This converts the downspout into the corrugated plastic drain pipe sold at Home Depot...You can buy the corrugated in 50' lengths and it cuts easily with a hacksaw or a handsaw.


----------



## guest (Sep 16, 2003)

thanks i got that peice this afternoon argee... 

i looked at the flex tube but i dont think ill need it..

actually i bought 1 or 2 of a whole bunch of parts.. better to overbuy extra parts and be able to return them than to need them and not have them...


I think all ill need to do is lose the long drain part - damned thing is screwed in so i need to unscrewl the whole pipe to get at it... ill use one more elbow to point the water down, then connect the elbow to that corregated converter.. then to an elbow for the corrugated and then the corregated to drain.. 

i was thinking that maybe corragated might be a better choice than pvc and when i saw that downspoat converter part it seemed like the way to go..


----------



## balmoralboy (May 22, 2004)

Hi John,

I have some gutter like that, drops with an open joint (loose fit) into 4" PVC running strait down, then underground sloped until it runs out of the side of the hill.
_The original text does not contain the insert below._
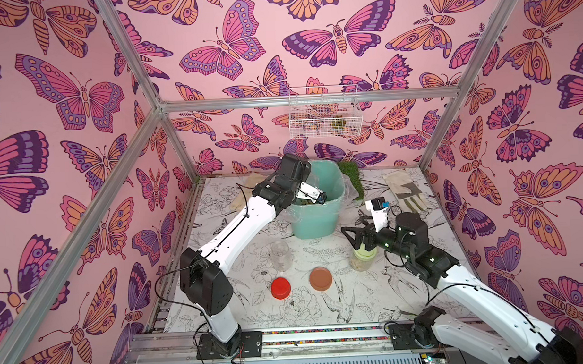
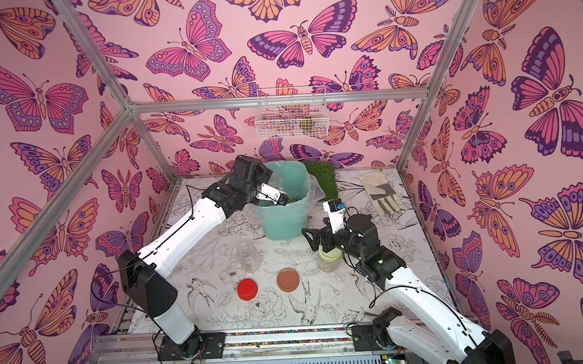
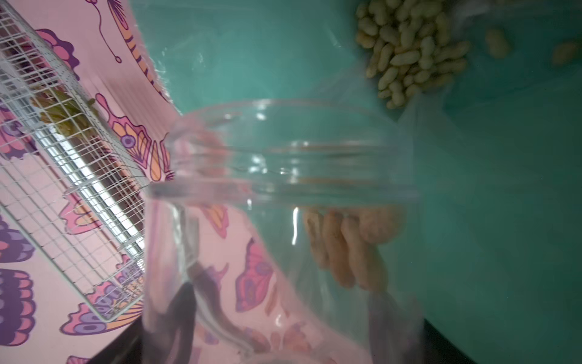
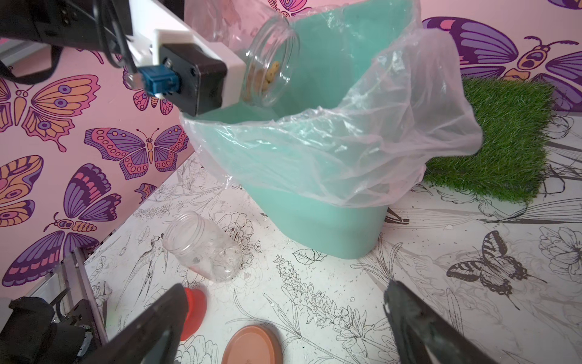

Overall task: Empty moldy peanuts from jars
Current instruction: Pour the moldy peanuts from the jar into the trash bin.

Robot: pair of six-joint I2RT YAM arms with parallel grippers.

Use the PVC underground stuff with the bell-tite joints that you just push together. Comes in 10' lengths. (SDR 40?)

Ours is set up so that I can drop a section down into the vertical in case I get an ice buildup or a plug in the line. So that the gutter will still run..... Just use screws on one of those elbows to re-tighten it after you take it apart and stretch the aluminium. Ours has been there ten years.

I wouldn't use the corrugated because it will likely collect water in the corrugations and freeze, and I would leave out the adapter because it will keep you from opening the line. Remember, you will want to open the line up when it's pouring down in buckets and the gutter is overflowing on your head!!

The only problem is that last winter we had about 3 weeks while we were down south that the temperature sat below 0, and the line froze out in the field. When we got rain at the end of winter, I had to dig up the last 10 feet where it was only buried shallow because there was a solid plug of ice the whole ten feet.

I wouldn't have had to do this if it just drained my gutters, but my stairway drain and the footing drains were tied in, too, and the footing drains were backing up into my apartment through the stairway drain. 

When i broke the ice plug it was by putting a pick through the pipe above the block........The water rose up about six feet above the ground. I wish i had a picture!

The cure for that is to put in a pocket of gravel and discharge into it underground the same depth you bury waterlines where you are. That will keep it from freezing, but still allow the water some unfrozen soil to dissipate in.


----------



## guest (Sep 16, 2003)

> _Originally posted by balmoralboy _
> *
> 
> 
> ...


thanks jim, 

could you clarify for me? 

are you saying to run the aluminum drain into a 4" piece of PVC? no adapter? (just jam the aluminum into PVC? - simple enough)

and do you mean to run that pvc sort of straight down into the ground and onto a bed or pile stones? 16 " down (seems easy enough but i would think that would impeded draining of water..) 

i have that steep drop off a few feet from the gutters.. iwas gonna run the corregated down 16" deep and thought id drain it out into the open.. you think PVC will work better? 

Thanks..


----------



## balmoralboy (May 22, 2004)

> _Originally posted by simple_john _
> *thanks jim,
> 
> could you clarify for me?
> ...


*

Yes, just run it into the open end. If your drain works the 4" pipe will carry away twice the water that the downspout will.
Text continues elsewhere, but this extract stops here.